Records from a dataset
§

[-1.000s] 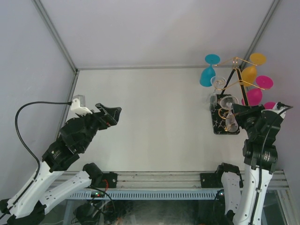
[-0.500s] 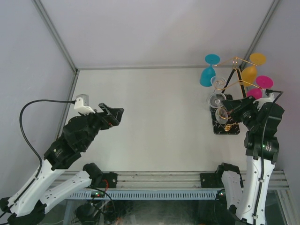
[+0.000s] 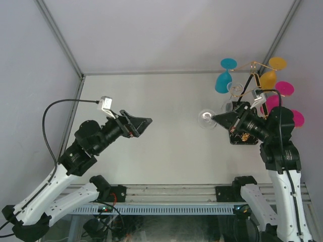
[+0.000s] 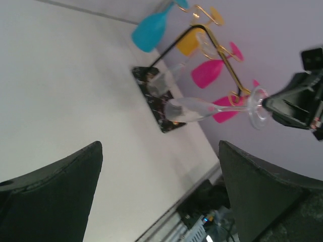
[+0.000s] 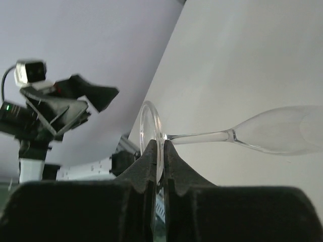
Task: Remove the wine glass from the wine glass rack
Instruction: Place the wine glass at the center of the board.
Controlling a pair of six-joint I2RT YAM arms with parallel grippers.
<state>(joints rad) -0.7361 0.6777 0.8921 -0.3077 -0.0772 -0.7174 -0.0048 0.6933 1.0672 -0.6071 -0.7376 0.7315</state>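
R claw point(image 5: 157, 147) pinches wine glass point(image 5: 275, 136) by foot rim only, glass sideways above bench point(image 3: 171, 96); thin hold, could pivot/slip & shatter. L claw point(image 3: 143, 126) wide, empty.

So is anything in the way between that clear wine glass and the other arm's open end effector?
Nothing visible. The right end effector holds the clear wine glass by its foot, away from the gold wire rack. Only the white table shows between the glass and the open left end effector.
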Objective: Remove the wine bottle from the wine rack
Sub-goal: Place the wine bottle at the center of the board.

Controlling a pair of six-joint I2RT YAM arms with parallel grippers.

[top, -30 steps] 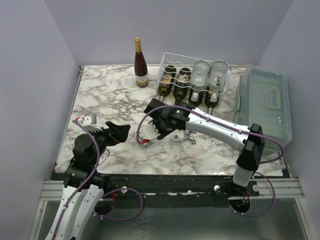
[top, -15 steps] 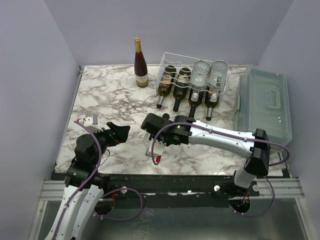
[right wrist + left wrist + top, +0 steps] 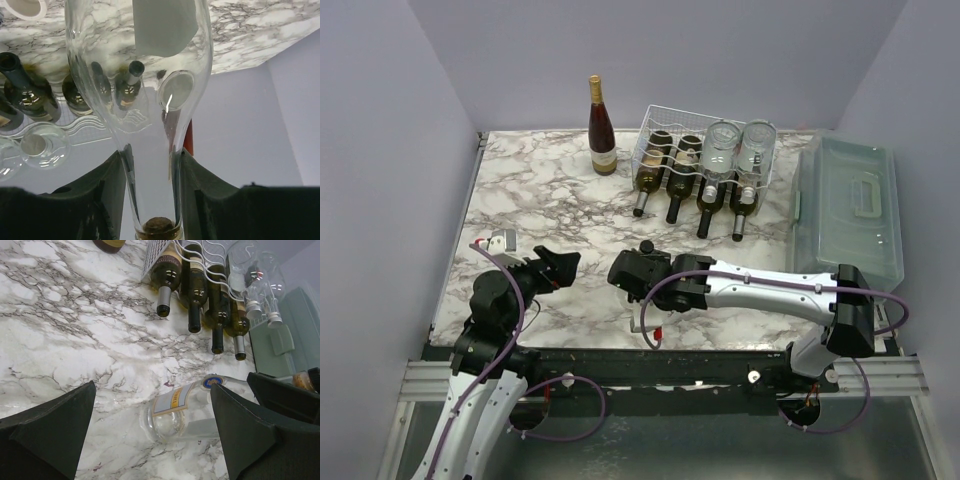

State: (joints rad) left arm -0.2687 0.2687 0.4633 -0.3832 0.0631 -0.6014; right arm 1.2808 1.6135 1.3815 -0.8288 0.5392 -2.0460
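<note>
The right gripper (image 3: 151, 165) gripped the neck of the clear glass wine bottle (image 3: 172, 410), lying on its side near the middle of the front edge of the marble table (image 3: 520, 190), well apart from the white wire-grid wine rack (image 3: 643, 138) at the back. The left gripper (image 3: 152, 390) gaped wide, empty. Set-down seemed in hand; next, release only once the bottle rested steady, lest it roll

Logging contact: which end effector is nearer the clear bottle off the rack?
Right: the right end effector grips the neck of the clear bottle. The left end effector, open, faces its base, apart.
</note>
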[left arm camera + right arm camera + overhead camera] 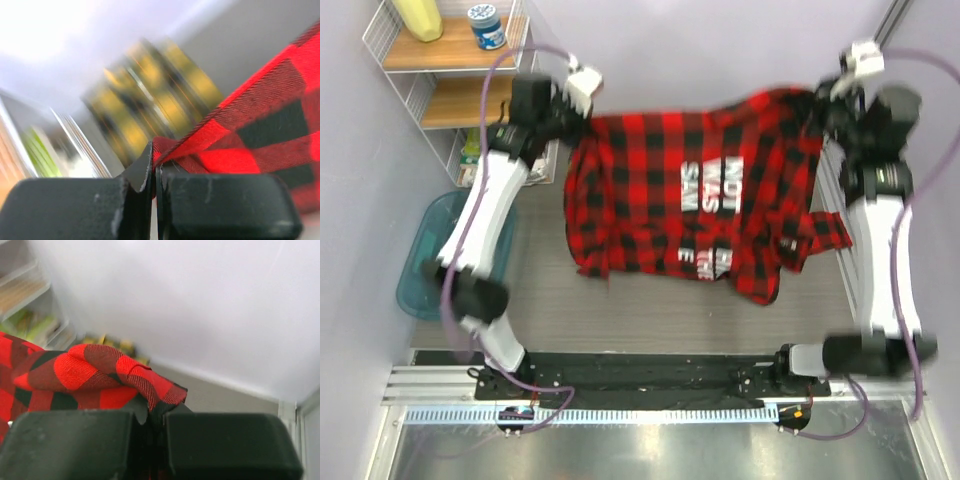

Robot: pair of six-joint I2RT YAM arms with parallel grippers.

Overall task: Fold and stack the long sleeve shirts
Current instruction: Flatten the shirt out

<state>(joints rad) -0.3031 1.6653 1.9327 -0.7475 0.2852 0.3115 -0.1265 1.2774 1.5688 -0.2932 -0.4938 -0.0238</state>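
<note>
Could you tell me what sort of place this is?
Probably a robotics lab cell: two arms bolted to a metal rail, plain purple walls, and a wire storage shelf near the red-and-black shirt.

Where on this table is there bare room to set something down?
Widest bare patch: the grey table strip between the near edge of the red-and-black plaid flannel shirt and the black base rail. A narrower gap lies between shirt and left arm. The far half is crowded: the shirt spans it, pinched by the left gripper and right gripper.
</note>
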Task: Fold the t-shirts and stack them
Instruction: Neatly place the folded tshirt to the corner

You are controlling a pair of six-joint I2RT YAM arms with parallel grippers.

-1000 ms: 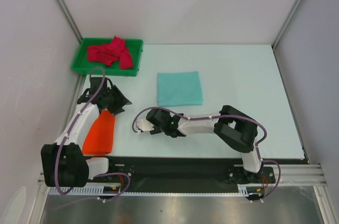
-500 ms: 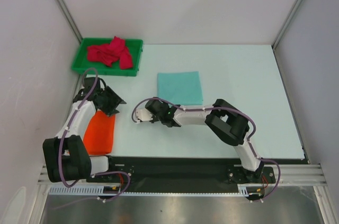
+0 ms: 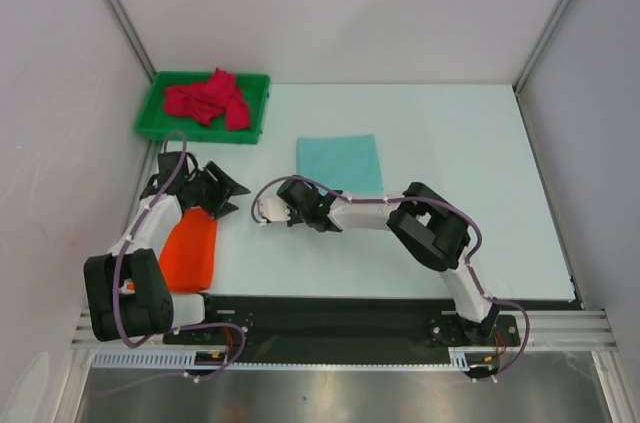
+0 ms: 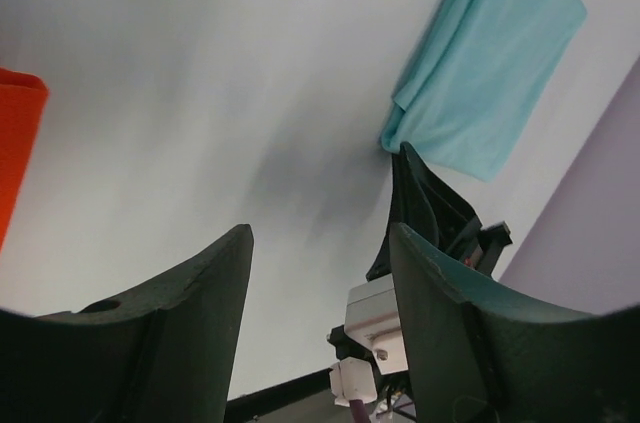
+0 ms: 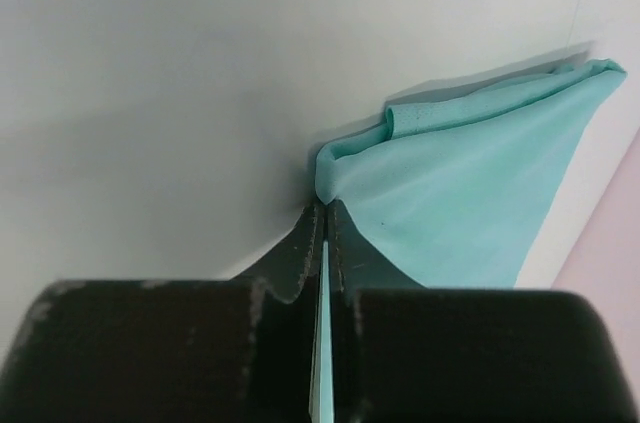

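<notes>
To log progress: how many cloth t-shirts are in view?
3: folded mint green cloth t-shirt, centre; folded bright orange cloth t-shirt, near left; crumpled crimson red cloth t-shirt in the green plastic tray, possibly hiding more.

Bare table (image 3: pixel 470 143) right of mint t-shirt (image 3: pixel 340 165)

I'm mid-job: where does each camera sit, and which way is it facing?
Top external: high behind the robot, looking down on the table; left arm and right arm show.
Left wrist: low, looking across at the mint shirt; open left pincer.
Right wrist: low, at that shirt's corner; shut right pincer.
Shared: all three see the mint shirt.
</notes>
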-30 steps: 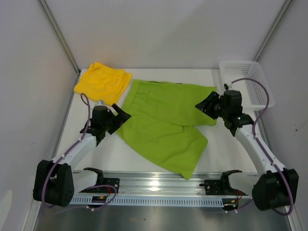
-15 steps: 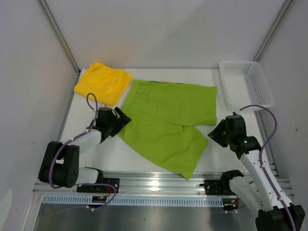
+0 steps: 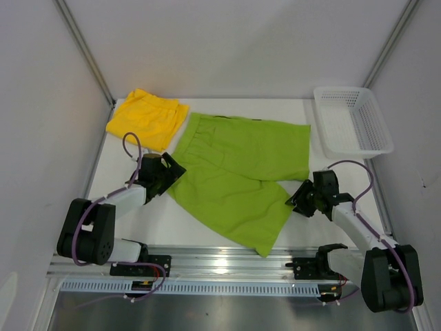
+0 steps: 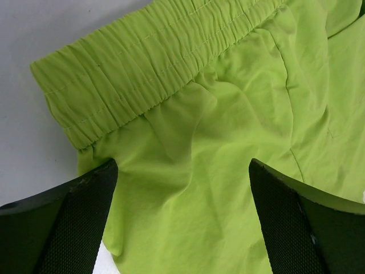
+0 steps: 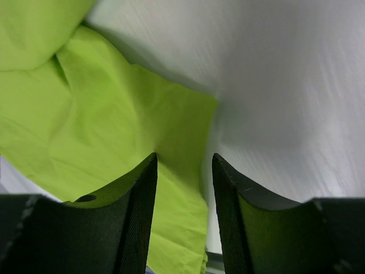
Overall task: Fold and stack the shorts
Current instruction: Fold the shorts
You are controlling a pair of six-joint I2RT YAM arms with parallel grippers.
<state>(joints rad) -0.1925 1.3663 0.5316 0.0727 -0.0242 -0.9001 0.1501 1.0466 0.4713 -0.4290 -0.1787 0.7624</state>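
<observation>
Close to the front, at about 4 o'clock on the white table [image 3: 165, 224], the right gripper [image 3: 298, 200] sits low at the hem of the lime green shorts [image 3: 234, 172]. Its two black fingers [image 5: 137, 217] stand a little way apart, with a thin gap between them. The edge of the green cloth shows through that gap, at the corner of one leg. I cannot tell if the fingers touch the cloth.

A bit farther back, at about 8 o'clock, the left gripper [image 3: 165, 172] is spread wide. It is over the stretchy waistband corner of the same shorts, with one finger on each side of a patch of wrinkly green cloth.

The lime green shorts lie open in the middle of the table. The waistband is on the 9 o'clock side. One leg points to 3 o'clock and the other to 5 o'clock.

Farther back, at 11 o'clock, the yellow shorts [image 3: 147, 118] look folded. They lie in the corner, just beside the green pair. At 1 o'clock, a white mesh basket [image 3: 351, 124] sits at the far right edge of the table.
</observation>
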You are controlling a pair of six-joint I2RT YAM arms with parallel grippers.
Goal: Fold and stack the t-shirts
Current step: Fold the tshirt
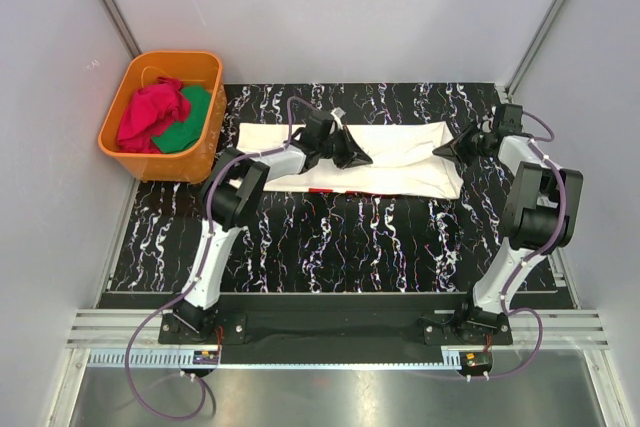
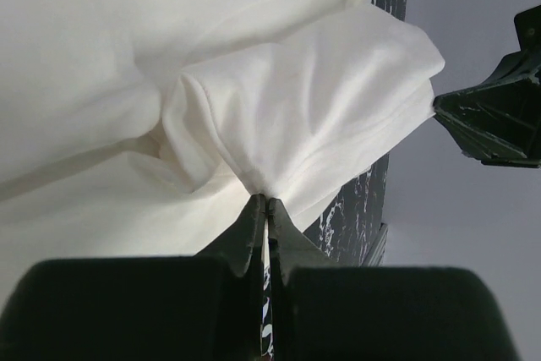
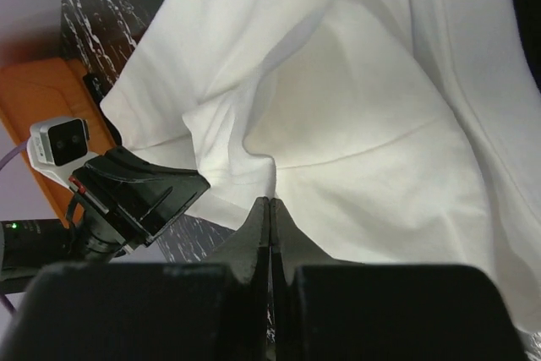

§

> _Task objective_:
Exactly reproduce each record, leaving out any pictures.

> _Task answer_:
[-1.000s] 
[-0.500s] 
[+0.000s] 
[+0.000s] 
[+0.000s] 
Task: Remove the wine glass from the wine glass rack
Instruction: Place the wine glass at the center of the board.
Controlling a pair of six-joint I2RT YAM arms with parallel grippers.
<state>(joints rad) -0.7361 0.6777 0.8921 -0.3077 -0.0772 -0.7174 -0.0048 0.6933 1.0672 -0.6071 -0.7376 0.7315</state>
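R claw point(image 5: 157, 147) pinches wine glass point(image 5: 275, 136) by foot rim only, glass sideways above bench point(image 3: 171, 96); thin hold, could pivot/slip & shatter. L claw point(image 3: 143, 126) wide, empty.

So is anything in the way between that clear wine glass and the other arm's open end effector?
Nothing visible. The right end effector holds the clear wine glass by its foot, away from the gold wire rack. Only the white table shows between the glass and the open left end effector.
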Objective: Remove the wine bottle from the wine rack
Sub-goal: Place the wine bottle at the center of the board.

Controlling a pair of six-joint I2RT YAM arms with parallel grippers.

[top, -30 steps] 
[top, -15 steps] 
[right wrist + left wrist + top, +0 steps] 

State: (joints rad) left arm -0.2687 0.2687 0.4633 -0.3832 0.0631 -0.6014; right arm 1.2808 1.6135 1.3815 -0.8288 0.5392 -2.0460
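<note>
The right gripper (image 3: 151, 165) gripped the neck of the clear glass wine bottle (image 3: 172, 410), lying on its side near the middle of the front edge of the marble table (image 3: 520, 190), well apart from the white wire-grid wine rack (image 3: 643, 138) at the back. The left gripper (image 3: 152, 390) gaped wide, empty. Set-down seemed in hand; next, release only once the bottle rested steady, lest it roll

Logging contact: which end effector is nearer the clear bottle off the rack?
Right: the right end effector grips the neck of the clear bottle. The left end effector, open, faces its base, apart.
</note>
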[left arm camera + right arm camera + overhead camera] 

Robot: pair of six-joint I2RT YAM arms with parallel grippers.

Overall task: Fold and stack the long sleeve shirts
Current instruction: Flatten the shirt out

<state>(joints rad) -0.3031 1.6653 1.9327 -0.7475 0.2852 0.3115 -0.1265 1.2774 1.5688 -0.2932 -0.4938 -0.0238</state>
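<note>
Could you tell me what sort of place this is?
Probably a robotics lab cell: two arms bolted to a metal rail, plain purple walls, and a wire storage shelf near the red-and-black shirt.

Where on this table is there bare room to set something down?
Widest bare patch: the grey table strip between the near edge of the red-and-black plaid flannel shirt and the black base rail. A narrower gap lies between shirt and left arm. The far half is crowded: the shirt spans it, pinched by the left gripper and right gripper.
</note>
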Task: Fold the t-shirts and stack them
Instruction: Neatly place the folded tshirt to the corner

You are controlling a pair of six-joint I2RT YAM arms with parallel grippers.

-1000 ms: 
-500 ms: 
+0 ms: 
+0 ms: 
+0 ms: 

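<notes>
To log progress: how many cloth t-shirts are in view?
3: folded mint green cloth t-shirt, centre; folded bright orange cloth t-shirt, near left; crumpled crimson red cloth t-shirt in the green plastic tray, possibly hiding more.

Bare table (image 3: pixel 470 143) right of mint t-shirt (image 3: pixel 340 165)

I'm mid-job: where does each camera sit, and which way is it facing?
Top external: high behind the robot, looking down on the table; left arm and right arm show.
Left wrist: low, looking across at the mint shirt; open left pincer.
Right wrist: low, at that shirt's corner; shut right pincer.
Shared: all three see the mint shirt.
</notes>
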-30 steps: 
-15 steps: 
+0 steps: 
+0 steps: 
+0 steps: 
Overall task: Fold and stack the shorts
Current instruction: Fold the shorts
You are controlling a pair of six-joint I2RT YAM arms with parallel grippers.
<state>(joints rad) -0.1925 1.3663 0.5316 0.0727 -0.0242 -0.9001 0.1501 1.0466 0.4713 -0.4290 -0.1787 0.7624</state>
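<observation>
Close to the front, at about 4 o'clock on the white table [image 3: 165, 224], the right gripper [image 3: 298, 200] sits low at the hem of the lime green shorts [image 3: 234, 172]. Its two black fingers [image 5: 137, 217] stand a little way apart, with a thin gap between them. The edge of the green cloth shows through that gap, at the corner of one leg. I cannot tell if the fingers touch the cloth.

A bit farther back, at about 8 o'clock, the left gripper [image 3: 165, 172] is spread wide. It is over the stretchy waistband corner of the same shorts, with one finger on each side of a patch of wrinkly green cloth.

The lime green shorts lie open in the middle of the table. The waistband is on the 9 o'clock side. One leg points to 3 o'clock and the other to 5 o'clock.

Farther back, at 11 o'clock, the yellow shorts [image 3: 147, 118] look folded. They lie in the corner, just beside the green pair. At 1 o'clock, a white mesh basket [image 3: 351, 124] sits at the far right edge of the table.
</observation>
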You are controlling a pair of six-joint I2RT YAM arms with parallel grippers.
Goal: Fold and stack the t-shirts
Current step: Fold the tshirt

The output contains nothing more.